Well, in your house you are breathing bleach in an enclosed space, pools are different.
The classic bleach smell comes from combined chloramines: CCs.
Whenever Free Chlorine, FC, metabolizes something it leaves behind CC. More FC will break that down.
So, my pool will be 7 or 8ppm of FC, but have no chlorine smell. I get in and get out and I smell a bit of chlorine--the FC has metabolized whatever contaminants are on my skin--dirt, sweat, suntan lotion, aftershave, bacteria (gasp!), etc.
Yet while I was in my skin didn't bother me, my eyes probably didn't bother me (more a function of pH than FC), etc.
However, if the chlorine in a pool is breaking down lots of stuff, there were be a lot of CC in the water. That stinks like bleach, irritates your skin and your eyes. This is not good, either for you or your pool.
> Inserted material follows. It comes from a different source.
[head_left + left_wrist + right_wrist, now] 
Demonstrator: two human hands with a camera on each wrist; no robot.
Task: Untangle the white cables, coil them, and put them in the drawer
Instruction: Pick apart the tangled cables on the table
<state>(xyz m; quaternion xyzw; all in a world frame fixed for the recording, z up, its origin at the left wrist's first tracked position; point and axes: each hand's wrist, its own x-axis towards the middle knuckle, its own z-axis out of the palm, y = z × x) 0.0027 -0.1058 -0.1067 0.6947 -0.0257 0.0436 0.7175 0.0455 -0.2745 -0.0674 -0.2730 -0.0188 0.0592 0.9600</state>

Chlorine metabolizes lots of stuff, but what you REALLY want it to kill is bacteria and viruses. So if it's metabolizing all sorts of other stuff, it may consume all your FC leaving your water vulnerable to infectious stuff. That's why algae is SO bad. It not only makes your water ugly, all your chlorine gets used up killing it and you have NOTHING to protect you from the dangerous stuff.
So, after all this long-windedness we come back to proper testing, knowing what those tests mean, and how to get your water sweet and sanitary again. Too much chlorine is held up as a boogie-monster by lots of people, and blamed for lots of problems for which it's not responsible. 99.99% of all the problems we see here come back to folks not yet knowing the basics, and having to UN-learn a lot of nonsense that pool stores and pool chem companies distribute.
Finally, there's no magic to good and easy pool care. But there's no substitute for understanding what does what in your water, and knowing how and when to act to adjust it. Our stickies on BBB and getting rid of algae as well as other topics try to communicate this. It actually all makes sense.